▶ Work order: From the data, copy out every line in which the word "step" appears.

▶ Information supplied:
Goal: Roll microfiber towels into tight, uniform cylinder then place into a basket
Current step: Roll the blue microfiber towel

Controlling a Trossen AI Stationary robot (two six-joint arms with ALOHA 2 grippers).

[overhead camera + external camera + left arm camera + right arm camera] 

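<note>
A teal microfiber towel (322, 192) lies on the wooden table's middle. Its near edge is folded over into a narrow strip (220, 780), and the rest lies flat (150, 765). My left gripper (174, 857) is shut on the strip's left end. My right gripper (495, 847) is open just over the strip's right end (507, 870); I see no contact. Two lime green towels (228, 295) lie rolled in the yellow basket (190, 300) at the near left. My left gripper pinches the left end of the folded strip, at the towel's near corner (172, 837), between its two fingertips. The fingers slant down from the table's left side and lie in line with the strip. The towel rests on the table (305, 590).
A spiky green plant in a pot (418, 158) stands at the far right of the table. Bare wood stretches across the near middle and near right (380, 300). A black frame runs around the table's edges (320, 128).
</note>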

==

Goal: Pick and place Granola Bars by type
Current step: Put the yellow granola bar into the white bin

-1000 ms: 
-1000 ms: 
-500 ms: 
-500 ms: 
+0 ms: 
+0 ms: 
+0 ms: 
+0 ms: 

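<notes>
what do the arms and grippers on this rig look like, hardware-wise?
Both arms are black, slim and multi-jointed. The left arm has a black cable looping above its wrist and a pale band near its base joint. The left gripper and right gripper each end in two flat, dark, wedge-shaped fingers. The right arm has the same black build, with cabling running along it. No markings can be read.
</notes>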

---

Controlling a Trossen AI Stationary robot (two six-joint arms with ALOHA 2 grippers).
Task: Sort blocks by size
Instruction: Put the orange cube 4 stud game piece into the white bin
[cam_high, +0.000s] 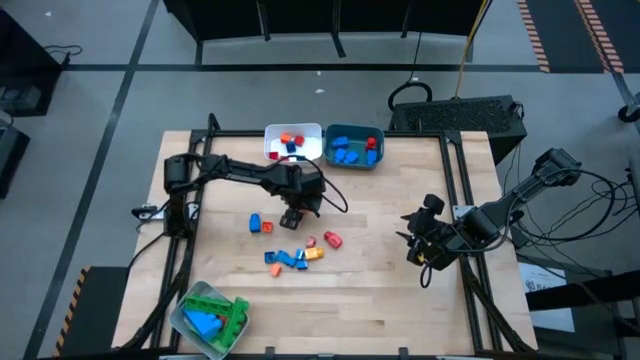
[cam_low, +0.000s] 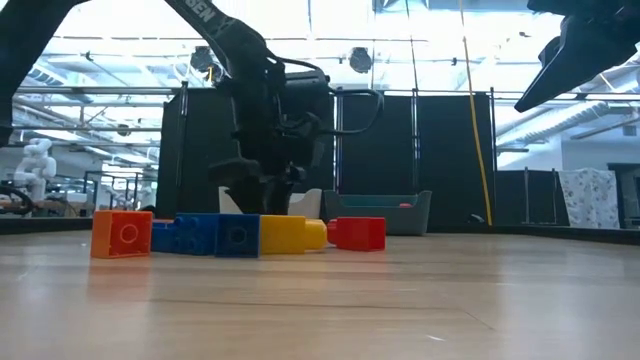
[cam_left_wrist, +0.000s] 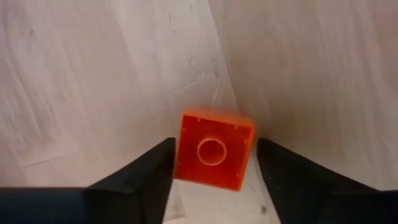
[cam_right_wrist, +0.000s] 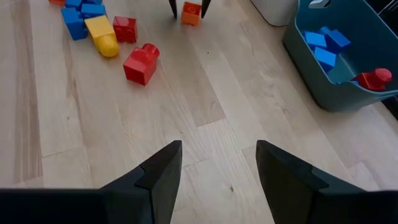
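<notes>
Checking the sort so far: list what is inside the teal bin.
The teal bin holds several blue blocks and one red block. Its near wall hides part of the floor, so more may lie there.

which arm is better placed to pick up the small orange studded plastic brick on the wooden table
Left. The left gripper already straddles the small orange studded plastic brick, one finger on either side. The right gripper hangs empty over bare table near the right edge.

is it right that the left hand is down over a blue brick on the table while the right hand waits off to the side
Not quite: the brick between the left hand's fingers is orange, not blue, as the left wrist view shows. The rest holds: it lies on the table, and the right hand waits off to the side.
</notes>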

▶ Your response:
Current step: Roll the blue microfiber towel
Current step: Put the yellow granola bar into the white bin

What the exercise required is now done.